Nationwide…is On Your Side
According to Business Insider and other sources, Nationwide insurance has the most recognizable audio logo to date. “Nationwide is on your side” has been used for almost 60 years and is still used today.
“With longevity like that, it’s no wonder almost 93% of people know immediately who’s on their side. Nationwide has one of the best advertising slogans of all time.” – Quality Logo Products Blog
Few brands can brag that they remained loyal to their messaging for as long as Nationwide have. Today, their lead creative agency, Oglivy & Mather Worldwide, is presented with a unique challenge—Can their messaging stay relevant even if its tagline is older than many of its customers?
According to Nationwide’s chief marketing officer, Terrance Williams, the company assesses the impact of the motto annually. They feel that it still connects with customers.
“We try to ensure that we’re resonating, creating content that’s relevant, that cuts through, but maintains the truism of who we are as an organization. ‘On your side,’ in our view, is really the best way we can convey why we are unique.”
Finding a balance between sticking to tradition and trying out something new is not always easy. But with the help of stars like Peyton Manning, Brad Paisley, and Tori Kelly, Nationwide found the best of both worlds. The “Songs for All Your Sides” campaign allowed them to reach newer audiences while staying true to the slogan. In fact, the artists have been able to expand on Nationwide’s benefits in a creative and personal way.
“As a songwriter, the whole premise of there being more to the Nationwide jingle beyond those seven catchy notes is exciting,” Paisley said. “It intrigued me right away.”
The Oscar Mayer Weiner Song
Debuted in 1962, the famous Oscar Meyer audio logo was written in about an hour.
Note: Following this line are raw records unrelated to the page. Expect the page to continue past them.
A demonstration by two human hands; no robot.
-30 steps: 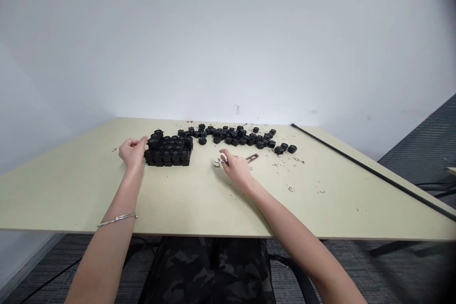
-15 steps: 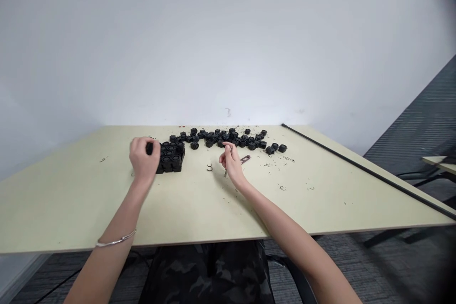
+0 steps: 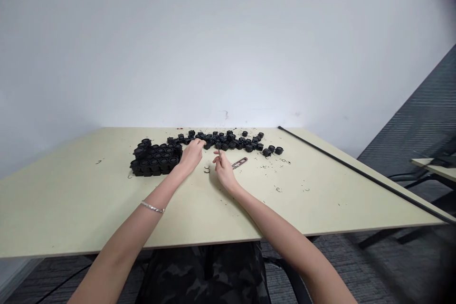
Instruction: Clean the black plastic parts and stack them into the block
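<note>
Bench (image 3: 89,209): a pale yellow-green board, flat and matt, with many tiny dark scraps over its far half.
Packed block (image 3: 155,159): small black plastic pieces with round mouths, set tight in rows as one low block. It stands near the far edge, left of the middle.
Loose pieces (image 3: 233,140): the same black plastic pieces in an untidy row along the far edge, running from the block toward the right.
Left hand (image 3: 192,154): the arm is stretched forward over the bench, with a thin silver bracelet (image 3: 152,207) on the wrist. The fingers are bent close together and their tips are at the left end of the loose row, just beside the block. I cannot tell if they grip a piece.
Right hand (image 3: 223,168): it rests on the bench just right of the left hand, fingers pinched narrow on a thin metal tool (image 3: 219,154) that stands nearly upright.
Wire curls (image 3: 207,169): small dark rings lying between the two hands.
Metal clip (image 3: 239,163): flat, long and shiny, near the right hand but apart from it.
Black rod (image 3: 356,171): long, thin and straight, lying along the right edge.
</note>
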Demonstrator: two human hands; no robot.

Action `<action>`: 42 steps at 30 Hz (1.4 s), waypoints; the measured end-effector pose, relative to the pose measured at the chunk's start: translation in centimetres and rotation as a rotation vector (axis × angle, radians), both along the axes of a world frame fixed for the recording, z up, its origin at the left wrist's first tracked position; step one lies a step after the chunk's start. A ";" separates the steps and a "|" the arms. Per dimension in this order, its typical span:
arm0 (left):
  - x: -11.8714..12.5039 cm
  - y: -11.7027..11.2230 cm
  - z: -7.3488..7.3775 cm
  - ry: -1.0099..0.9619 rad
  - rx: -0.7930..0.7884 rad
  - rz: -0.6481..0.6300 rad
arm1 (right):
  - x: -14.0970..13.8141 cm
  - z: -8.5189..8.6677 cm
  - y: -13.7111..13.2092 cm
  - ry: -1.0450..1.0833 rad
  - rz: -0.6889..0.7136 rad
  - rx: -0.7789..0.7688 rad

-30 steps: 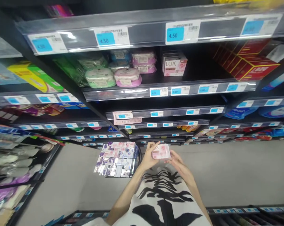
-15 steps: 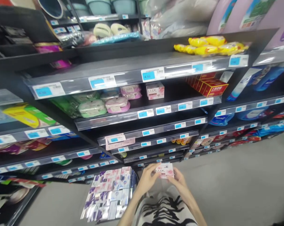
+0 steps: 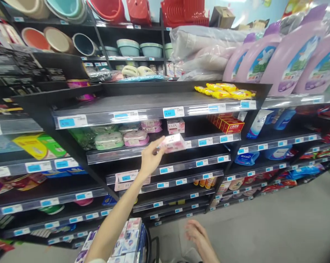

“That’s right, a song that made Oscar Mayer millions, while being known by billions, was penned late one night in a burst of songwriting inspiration.” – Digital Music News
A successful jingle writer from a small town in Illinois, Richard Trentlage found out about Oscar Mayer’s jingle contest just the night before. Trentlage’s son told him that he wished he were “a dirt bike hot dog.” This meant a “cool kid” back in the early 60s.
Trentlage thought, if his son wanted to be cool, why not make Oscar Mayer hot dogs cool in the same way? Thus, “Oh, I wish I were an Oscar Mayer Wiener” was born.
After submitting a lo-fi recording of his two kids singing the song (both with colds), it took the company over a year to pick a winner. Based off of spectacular focus group results, Trentlage’s audio logo was chosen. As a result, it reached 21 English-speaking countries and ran until 2010. One of the longest-running audio logos in history. Although Trentlage passed away in 2016, his legacy lives on. Not by his name, but by the audio logo that everyone now knows by heart. All it took was a creative spark and a sound that provoked an emotional response to all who heard it.
The audio logos we’ve shown are just a few out of the many brands who found success in them. Whether you’re starting out or trying to stay relevant in the industry, audio logos are great way to make your brand remembered.
Do you wish you were an Oscar Mayer Weiner? Or do you wish you were an audio logo marketer? Either way, that’s pretty cool.